Once he had seen in a private collection a very vivid and terrible painting in which the headless body of a young girl, surrounded by flaming torches, was borne through the streets of Paris to inflame the mob, and it came to him now that he would like to take Gloriana-Virginia’s body in that fashion and carry it through the length and breadth of the land, until he made all the—what had Glen Darrow called him?—idle-born, overfed, underworked people feel what he was feeling now! And Glen Darrow should go with him, and rouse them with him, and—and be with him! He had forgotten in the acute emotion of the last hour, the thing which had become quite clear to him that evening; he had been groping toward it, of course, ever since that first day, when she had faced him so gamely and gallantly and said—“I wrote it!”—but it had not assumed the final certainty until he had seen her going away with Luke Manders. He knew now, without any shadow of doubt, what he wanted, and whatever he had wanted, for more than twenty-two years, he had gotten. It would not be easy, perhaps, but he didn’t want it to be easy, for he was tired, tired to the marrow of his bones of easy things....

He came out of his meditation with a start to find her standing on the other side of the bed.

“Thank you,” she said very gently. “Thank you for staying. You can go now.” It was not a dismissal but a release. There were tears in her eyes but she was not crying. “M’liss’ will come, and I am here, now.” She lifted the sheet for an instant, and her firm chin which was like her truculent father’s quivered, and for a long moment Gloriana-Virginia Tolliver’s two friends stood on either side of her, looking down at her, wordlessly. Then Glen covered her again. “If only I hadn’t left her!”

“You mustn’t—it was—very quick,” he said clumsily. “I—I’m certain she never knew. She was wishing—on your Wishing Carpet—” he saw a tiny spasm of grief contort the girl’s face for an instant—“and then it—it was all over.” The fluent young man could not, apparently, find anything more fitting than the old rubber-stamp phrase. Perhaps, for the first time in his nimble-tongued experience, he was finding words inadequate for his needs, for he came slowly round the foot of the bed and stood very close to her, without speaking at all, in a gentle, companionable silence.

Gloriana-Virginia, who had worried so about their feud, might well be satisfied, there beneath her sheet; at last they were, as she had “honed” to have them—“sweet and mannerly.”

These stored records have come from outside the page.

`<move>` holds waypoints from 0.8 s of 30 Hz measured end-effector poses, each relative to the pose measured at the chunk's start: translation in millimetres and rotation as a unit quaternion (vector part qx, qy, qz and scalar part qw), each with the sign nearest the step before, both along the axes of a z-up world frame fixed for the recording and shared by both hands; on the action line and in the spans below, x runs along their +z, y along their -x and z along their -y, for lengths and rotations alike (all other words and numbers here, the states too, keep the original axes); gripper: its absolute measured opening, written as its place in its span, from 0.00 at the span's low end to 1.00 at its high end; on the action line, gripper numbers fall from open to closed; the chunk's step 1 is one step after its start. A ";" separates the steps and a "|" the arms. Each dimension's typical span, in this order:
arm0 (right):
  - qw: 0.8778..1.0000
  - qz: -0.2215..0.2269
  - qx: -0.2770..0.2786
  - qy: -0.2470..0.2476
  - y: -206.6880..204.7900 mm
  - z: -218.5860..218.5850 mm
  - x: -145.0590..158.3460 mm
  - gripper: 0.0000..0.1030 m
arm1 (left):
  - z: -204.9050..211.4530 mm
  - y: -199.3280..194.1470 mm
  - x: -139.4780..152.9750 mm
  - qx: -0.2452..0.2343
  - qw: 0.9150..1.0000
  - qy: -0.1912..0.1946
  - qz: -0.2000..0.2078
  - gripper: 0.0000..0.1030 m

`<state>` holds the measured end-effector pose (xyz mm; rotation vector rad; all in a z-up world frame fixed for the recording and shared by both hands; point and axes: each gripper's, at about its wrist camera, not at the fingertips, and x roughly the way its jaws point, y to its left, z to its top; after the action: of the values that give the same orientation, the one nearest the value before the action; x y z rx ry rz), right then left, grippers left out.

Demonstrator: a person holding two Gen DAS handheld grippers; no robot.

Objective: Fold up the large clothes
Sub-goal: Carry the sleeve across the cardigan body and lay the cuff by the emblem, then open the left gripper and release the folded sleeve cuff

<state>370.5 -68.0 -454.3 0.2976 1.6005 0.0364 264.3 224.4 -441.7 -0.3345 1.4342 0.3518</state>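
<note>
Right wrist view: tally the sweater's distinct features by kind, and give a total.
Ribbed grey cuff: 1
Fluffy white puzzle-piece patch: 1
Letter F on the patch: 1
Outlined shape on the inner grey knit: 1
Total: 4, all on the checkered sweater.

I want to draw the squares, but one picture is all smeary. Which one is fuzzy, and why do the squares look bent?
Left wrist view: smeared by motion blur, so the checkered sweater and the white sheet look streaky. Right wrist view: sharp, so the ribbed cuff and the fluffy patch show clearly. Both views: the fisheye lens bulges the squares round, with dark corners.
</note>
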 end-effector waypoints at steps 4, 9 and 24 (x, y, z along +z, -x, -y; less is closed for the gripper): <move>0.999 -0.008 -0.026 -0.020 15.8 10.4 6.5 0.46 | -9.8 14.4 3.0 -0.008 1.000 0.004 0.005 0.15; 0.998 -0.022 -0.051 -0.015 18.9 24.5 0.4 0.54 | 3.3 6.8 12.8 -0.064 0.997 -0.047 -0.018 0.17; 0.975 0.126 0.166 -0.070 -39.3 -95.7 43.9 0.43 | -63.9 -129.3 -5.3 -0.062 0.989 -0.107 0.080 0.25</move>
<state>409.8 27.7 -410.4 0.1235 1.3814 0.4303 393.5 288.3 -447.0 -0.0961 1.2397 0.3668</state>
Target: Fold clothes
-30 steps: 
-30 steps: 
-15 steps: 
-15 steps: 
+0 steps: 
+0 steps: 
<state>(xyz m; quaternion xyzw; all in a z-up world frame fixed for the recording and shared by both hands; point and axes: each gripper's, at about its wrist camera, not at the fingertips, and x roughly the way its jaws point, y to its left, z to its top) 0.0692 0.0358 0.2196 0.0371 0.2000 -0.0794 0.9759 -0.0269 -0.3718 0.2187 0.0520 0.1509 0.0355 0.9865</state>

It would have delighted her to see him lean nearer, and lift one of Glen’s hands, and look at it gravely before he turned it over and placed one rather diffident kiss in its palm.

It would have surprised her to see the assured and flippant youth silent and shy; it would have astonished her still more to see Glen Darrow color slowly and softly, to see her mouth tremble, but she could not have seen, even with her wise little monkey eyes wide open, her first friend’s inner tumult. She could not even have surmised the wild, sweet panic with which Glen Darrow made the second great discovery of her life, namely, that she did not dislike being touched. It invalidated earlier statements to Luke Manders and convictions to herself; it gave the lie to that distressful scene in the lane, almost a year ago, on her nineteenth birthday. If it lifted her out of the classification of the queer and the strange and the abnormal, it did something else, likewise; it made it shockingly clear that it was only the person who mattered ... it started a trembling and a rumbling and a cracking at the foundations of a dream castle builded six years ago.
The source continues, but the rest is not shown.